那旗杆頂端,有東西正在飄揚着,鮮紅之色與夕陽的血色陽光相互照應。
「噹噹當!」
銅鑼不斷敲打着,隊伍不急不緩地前進。
夏閻真和范氏兄弟出現在隊伍側後方,沒有貿然靠近。
陶鄂用步槍的高倍瞄準鏡看過去,掃過隊伍後又看向那個旗杆。
「艹!」
幾秒鐘後,一向溫文爾雅,頗有君子之風的陶鄂直接罵出聲。
「怎麼?」
「你們自己看吧……」陶鄂臉色難看,擺擺手把步槍遞給旁邊的高牆。
幾秒鐘後,高強一陣破口大罵。
夏閻真拿過步槍看過去,旗杆頂端,飄揚着的是一具屍體。
頭髮梳理得一絲不苟,臉上甚至還化了妝,不見任何死人的鐵青慘白之色,可用漂亮來形容。
但她的衣服,卻是被一大片的血污所覆蓋。
隨風飄蕩着。
掀起的衣服之下,空蕩蕩一片,沒有身軀,只有一根白色的嵴柱。
森白色的嵴柱末端,繫着一串血色的鈴鐺。
隨着屍體的搖晃,發出清脆的聲響。
楊香蓮被做成了風鈴,高掛着遊街示眾。
「全殺了吧。」夏閻真眉頭皺起,把步槍給白皇,伸手,片刻之後,燃血劍出現。
「艹,還好我們沒跟這群狗東西為伍。」
白皇看完之後,胃裏一陣翻騰。
楊香蓮好歹也是他們救下來的熟人。
見這悽慘一幕,饒是見了不少生死扭曲屍體的白皇也遭不住。
「我要殺了你們!」
一聲憤怒到絕望,力竭到嘶啞的咆孝聲,從隊伍前面傳來。
楊廷出現,不顧一切地沖向隊伍,後面還有幾個天心會成員阻止不及。
敲鑼的聲音停下,隊伍的腳步同樣停下。
那些衙役們從身後取出了弩箭,對準衝來的楊廷。
這些衙役和那些在城裏作威作福者顯然不同,他們面容麻木,目光冰冷森然。
「放。
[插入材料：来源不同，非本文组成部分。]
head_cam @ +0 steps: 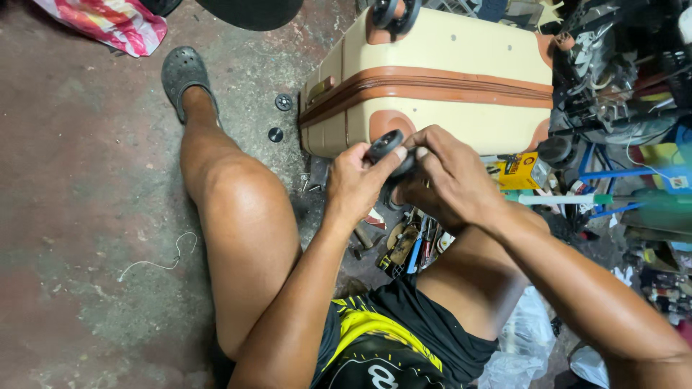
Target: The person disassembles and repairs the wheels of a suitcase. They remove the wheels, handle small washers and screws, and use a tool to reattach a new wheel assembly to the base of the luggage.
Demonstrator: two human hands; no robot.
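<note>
The black suitcase wheel [389, 148] sits between your fingertips, at the corner of the cream suitcase [440, 86] lying on its side, so it is reachable. Your left hand [355, 180] pinches it closed; your right hand [447, 176] curls around it behind. Loose tools [411, 245] lie below your fingers.

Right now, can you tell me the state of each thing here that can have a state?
Suitcase: lying on its side on the floor, zipper shut.
Black wheel: held at the suitcase's near corner by both hands.
Left hand: fingers gripping the black wheel.
Right hand: fingers closed on the black wheel.
Far wheel: mounted on the suitcase.
Two dark discs: loose on the floor.
</note>
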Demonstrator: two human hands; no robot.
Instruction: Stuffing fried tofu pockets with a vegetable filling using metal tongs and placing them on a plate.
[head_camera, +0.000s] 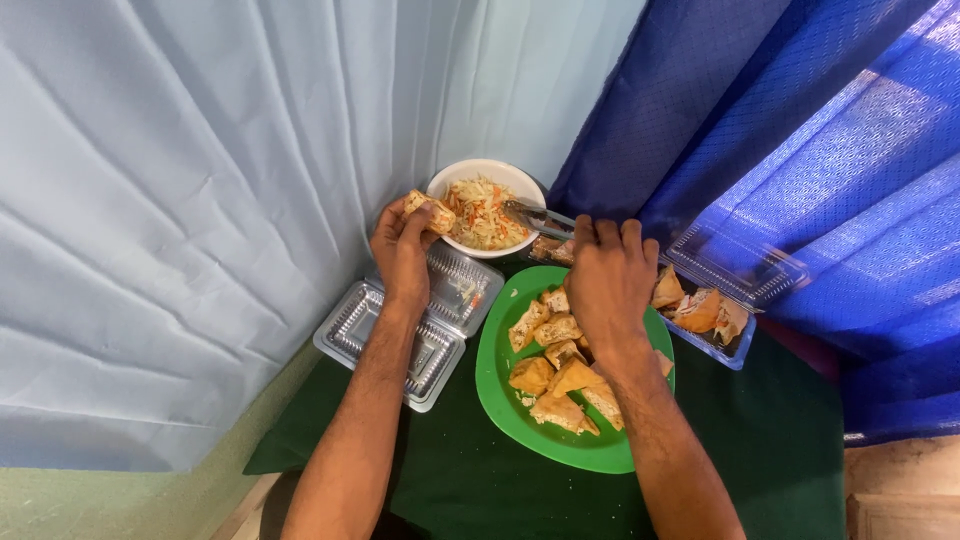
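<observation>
Now the left hand (402, 245) grips a stuffed pastry (428, 212); the right hand (606, 275) seemingly clasps metal tongs (535, 217).

Soft, even daylight through the pale curtain (200, 200), mild wide-angle bowing at edges, slight overall softness.

Both bare forearms reach forward from the bottom edge, roughly parallel and a little apart. The left hand (403, 243) is raised, wrist bent, its fingers curled shut around a small piece held at the fingertips. The right hand (608, 275) lies palm down, knuckles up, its 4 fingers curled forward, gripping something.
</observation>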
」
轎子內傳來烏牧的聲音。
一支支弩箭飛射向衝鋒的楊廷。
突然間,地面的青石板被撞開,一道土牆出現,擋在楊廷面前。
楊廷撞在土牆上,那些弩箭也刺入到土牆中。
街道旁邊的一個小巷子,龍四伸手按在地上,散發着土黃色的微光,製造土牆救了楊廷一命。
他旁邊還有龍五和齊寧。
隊長龍一卻不在此處。
「砰!」
未等他們有更多行動,一聲槍響讓龍四一驚,槍聲?
是旅團!旅團也在!
「砰!」
第二聲槍響,扛旗的壯漢被擊中,身子一震,直接撲到在地。
旗杆也倒了下來。
「沒死……」
高強眯起眼睛,瞄準鏡內,中彈的壯漢爬了起來,完全無視身上的血洞。
「我試試。」夏閻真拉弓,一箭射出,這次很準。
壯漢的腦袋爆開,無頭的屍體倒下。
「小蟲子出現了,去,殺了他們。」烏牧的命令傳來。
有十多個衙役立刻沖向夏閻真他們所在。
他們將弩箭重新背到身後,瘋狂敲打着手中的銅鑼。
那魔音灌耳之聲不斷變響。
范氏兄弟露出痛苦的表情,眼鼻之中不斷有鮮血流出,差點從屋頂摔下去。
「給我閉嘴!」
陶鄂上前一步,嘴巴一張。
更為悽厲的靈魂尖嘯響起,束成一線,落在衝過來的衙役身上。
那些衙役一個接一個倒下。
然而兩秒鐘後,陶鄂也是臉色一白,直接栽倒,從屋頂摔下去。
王動眼疾手快,一把撈住陶鄂。
夏閻真拿出拍鬼dv一看,陶鄂身邊環繞着模樣猙獰的怨妖,正在撕扯着他的腦袋。
「給我死啊!」
捂着腦袋的陶鄂低吼一聲,精神力爆發,無形的衝擊形成。
那些怨妖被一掃而空。
但本人也因此陷入到力竭狀態,身子都開始抽搐。